## TASK TO CARRY OUT
Reproduce every line of the material below, but drop the pictures.

## MATERIAL PROVIDED
◇ ◇ ◇ ◇
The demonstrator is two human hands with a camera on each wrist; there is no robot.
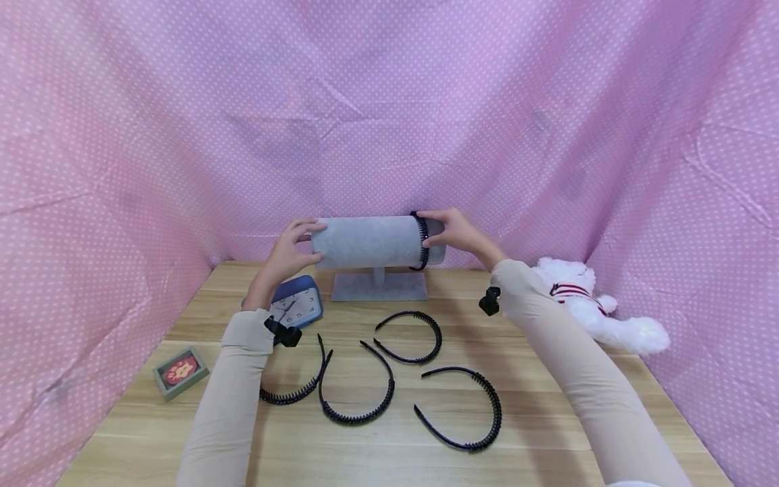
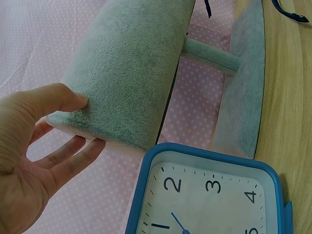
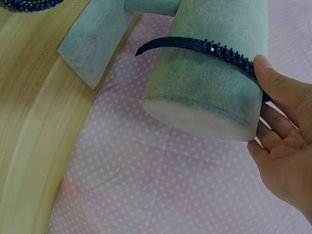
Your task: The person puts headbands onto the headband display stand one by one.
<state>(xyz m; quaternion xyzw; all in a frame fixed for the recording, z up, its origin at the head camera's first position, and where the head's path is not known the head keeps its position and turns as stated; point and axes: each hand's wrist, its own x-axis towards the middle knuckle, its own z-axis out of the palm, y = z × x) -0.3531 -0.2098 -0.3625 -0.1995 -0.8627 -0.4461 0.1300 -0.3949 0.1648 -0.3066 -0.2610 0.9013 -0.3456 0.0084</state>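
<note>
A grey plush headband display stand (image 1: 365, 242), a padded roll on a post and flat base, stands at the back of the table. At the roll's left end my left hand (image 1: 282, 256) grips it, thumb on one side and fingers around the end edge, as the left wrist view shows. A black toothed headband (image 1: 424, 251) sits around the roll near its right end. My right hand (image 1: 460, 233) holds this headband, the thumb (image 3: 273, 80) on its toothed band and the other fingers partly hidden behind the roll.
Several more black headbands (image 1: 496, 412) lie on the wooden table (image 1: 341, 456). A blue square clock (image 1: 301, 304) stands by my left wrist, with a small paw-print frame (image 1: 181, 372) farther left. A white plush toy (image 1: 566, 277) lies at the right, partly behind my right arm.
</note>
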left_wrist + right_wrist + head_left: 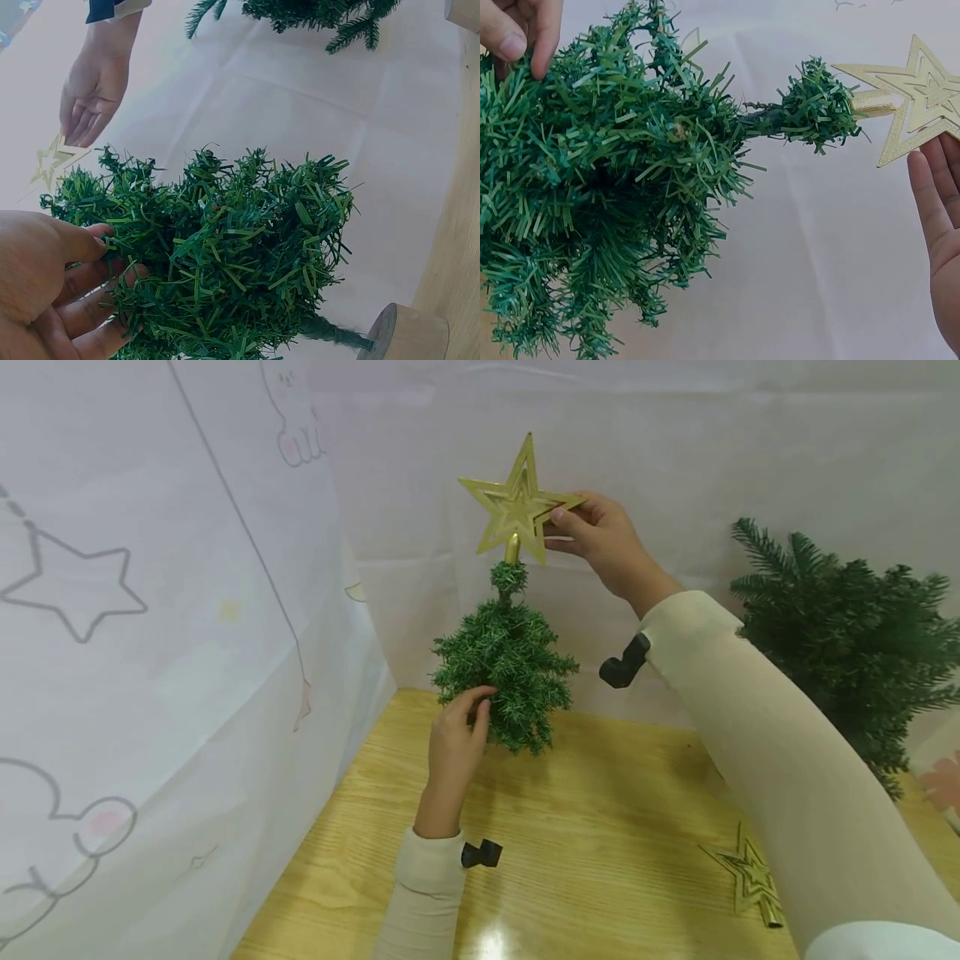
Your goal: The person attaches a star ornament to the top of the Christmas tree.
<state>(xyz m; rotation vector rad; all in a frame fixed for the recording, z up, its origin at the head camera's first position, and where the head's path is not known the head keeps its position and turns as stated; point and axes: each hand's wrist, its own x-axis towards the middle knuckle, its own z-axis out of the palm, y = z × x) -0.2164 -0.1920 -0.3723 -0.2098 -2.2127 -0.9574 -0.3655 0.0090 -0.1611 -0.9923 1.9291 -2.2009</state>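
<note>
A small artificial Christmas tree (504, 652) stands on the table, its green tinsel branches bushy below a thin bare neck. On its tip sits a gold star tree topper (520, 502), the short tube over the topmost tuft. My right hand (603, 539) pinches the star's right-hand point, thumb in front and fingers behind. Lower down, my left hand (456, 731) holds branch tips on the tree's near left side between thumb and curled fingers. The left wrist view shows the tree's round wooden base (412, 334) at the end of a wrapped stem.
Another gold star topper (752, 877) lies on the wooden table (585, 835), close to my right forearm. A larger, darker green tree (847, 635) stands at the right, partly behind my sleeve. Pale cloth (225, 635) with line drawings hangs at the left and back.
</note>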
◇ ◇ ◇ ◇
## EXERCISE ANSWER
The demonstrator is two human hands with a camera on each wrist; there is no robot.
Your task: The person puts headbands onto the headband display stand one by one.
<state>(xyz m; quaternion xyzw; all in a frame fixed for the recording, z up, its origin at the head camera's first position, and where the head's path is not known the head keeps its position and turns as stated; point and axes: each hand's wrist, its own x-axis towards the middle knuckle, its own z-axis out of the palm, y = z × x) -0.3531 -0.2098 -0.3625 -0.1995 -0.8627 -0.4461 0.1300 -0.3949 0.1648 -0.3066 -0.2610 0.9013 -0.3456 0.0084</state>
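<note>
A grey plush headband display stand (image 1: 365, 242), a padded roll on a post and flat base, stands at the back of the table. At the roll's left end my left hand (image 1: 282, 256) grips it, thumb on one side and fingers around the end edge, as the left wrist view shows. A black toothed headband (image 1: 424, 251) sits around the roll near its right end. My right hand (image 1: 460, 233) holds this headband, the thumb (image 3: 273, 80) on its toothed band and the other fingers partly hidden behind the roll.
Several more black headbands (image 1: 496, 412) lie on the wooden table (image 1: 341, 456). A blue square clock (image 1: 301, 304) stands by my left wrist, with a small paw-print frame (image 1: 181, 372) farther left. A white plush toy (image 1: 566, 277) lies at the right, partly behind my right arm.
</note>
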left_wrist + right_wrist + head_left: 
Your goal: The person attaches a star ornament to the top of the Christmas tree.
<state>(xyz m; rotation vector rad; all in a frame fixed for the recording, z up, its origin at the head camera's first position, and where the head's path is not known the head keeps its position and turns as stated; point and axes: each hand's wrist, its own x-axis towards the middle knuckle, its own z-axis out of the palm, y = z × x) -0.2164 -0.1920 -0.3723 -0.2098 -2.2127 -0.9574 -0.3655 0.0090 -0.1611 -0.9923 1.9291 -2.2009</state>
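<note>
A small artificial Christmas tree (504, 652) stands on the table, its green tinsel branches bushy below a thin bare neck. On its tip sits a gold star tree topper (520, 502), the short tube over the topmost tuft. My right hand (603, 539) pinches the star's right-hand point, thumb in front and fingers behind. Lower down, my left hand (456, 731) holds branch tips on the tree's near left side between thumb and curled fingers. The left wrist view shows the tree's round wooden base (412, 334) at the end of a wrapped stem.
Another gold star topper (752, 877) lies on the wooden table (585, 835), close to my right forearm. A larger, darker green tree (847, 635) stands at the right, partly behind my sleeve. Pale cloth (225, 635) with line drawings hangs at the left and back.
</note>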

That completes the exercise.